Finalement, en octobre 2008, trois individus appartenant à une scission du VHP, dont un prêtre hindou et un lieutenant colonel en exercice dans l'armée indienne, furent arrêtés et inculpés pour les attentats de Malegaon. Ces arrestations firent un énorme scandale parmi les politiciens indiens, et pas seulement parmi les suprématistes hindous. LK Advani, chef du BJP, le plus grand parti d'opposition actuel, s'indigna devant la presse, déclarant : « Des Hindous ne peuvent pas être des terroristes ». Tout ce brouhaha n'empêcha pas pourtant une nouvelle annonce, le 25 novembre dernier, selon laquelle l'ATS orientait son enquête vers le chef suprême du VHP en personne, toujours à propos des attentats de Malegaon, mais également d'autres.

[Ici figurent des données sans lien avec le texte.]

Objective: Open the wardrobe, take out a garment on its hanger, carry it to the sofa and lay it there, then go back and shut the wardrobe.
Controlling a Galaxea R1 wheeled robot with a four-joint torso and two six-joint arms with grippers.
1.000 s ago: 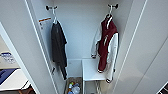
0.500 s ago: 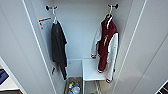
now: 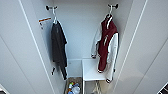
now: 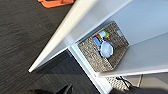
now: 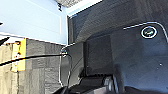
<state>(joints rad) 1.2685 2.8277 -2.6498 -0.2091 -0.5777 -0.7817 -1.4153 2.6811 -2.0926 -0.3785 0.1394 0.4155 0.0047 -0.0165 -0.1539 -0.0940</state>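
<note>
Where the wardrobe (image 3: 82,30) stands open, dark carpet (image 4: 22,45) meets its base and a woven basket (image 4: 105,47) of small items sits on the bottom shelf. Deeper in, the garment (image 3: 106,45) hangs by its hanger (image 3: 109,16) at the right corner, opposite a dark T-shirt (image 3: 58,46). Nothing inside has shifted since earlier. Neither gripper's finger state can be told.

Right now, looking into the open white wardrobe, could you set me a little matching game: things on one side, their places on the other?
Things:
1. dark red jacket with white sleeves
2. dark grey T-shirt
3. woven basket of colourful items
4. white shelf

Places:
A. low down, beside the shelf
B. hanging on the left hook
C. under the jacket
D. hanging on the right hook

Pairs: 1-D, 2-B, 3-A, 4-C
</note>
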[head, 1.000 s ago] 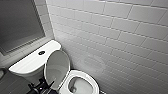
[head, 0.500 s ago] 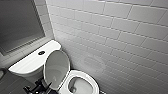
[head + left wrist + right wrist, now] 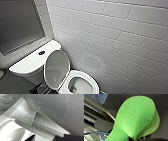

Mais, le lendemain de cette annonce, Hemant Karkare et deux autres hauts responsables de l'ATS furent abattus pendant l'attaque terroriste sur Bombay. Il est impossible de dire, dans l'état actuel des choses, s'il ne s'agit que d'une coïncidence. Mais le simple fait que de nombreux commentateurs aient fait remarquer qu'un haut responsable comme Karkare n'aurait pas normalement dû être appelé en première ligne, suggérant par là même que les circonstances de sa mort pouvaient être liées à son enquête sur l'attentat de Malegaon, en dit probablement long sur le climat de défiance qui règne aujourd'hui vis-à-vis de la police et de la justice indiennes.
L'impérialisme pris à contre-pied
Fabriquées ou non, les « preuves » officielles fournies par la police à propos de l'attaque contre Mumbai ont suffi au gouvernement dirigé par le Parti du Congrès pour adresser au Pakistan un ultimatum, exigeant le démantèlement immédiat de l'ISI et l'extradition vers l'Inde d'une liste de « terroristes » prétendument impliqués dans l'organisation de cet attentat.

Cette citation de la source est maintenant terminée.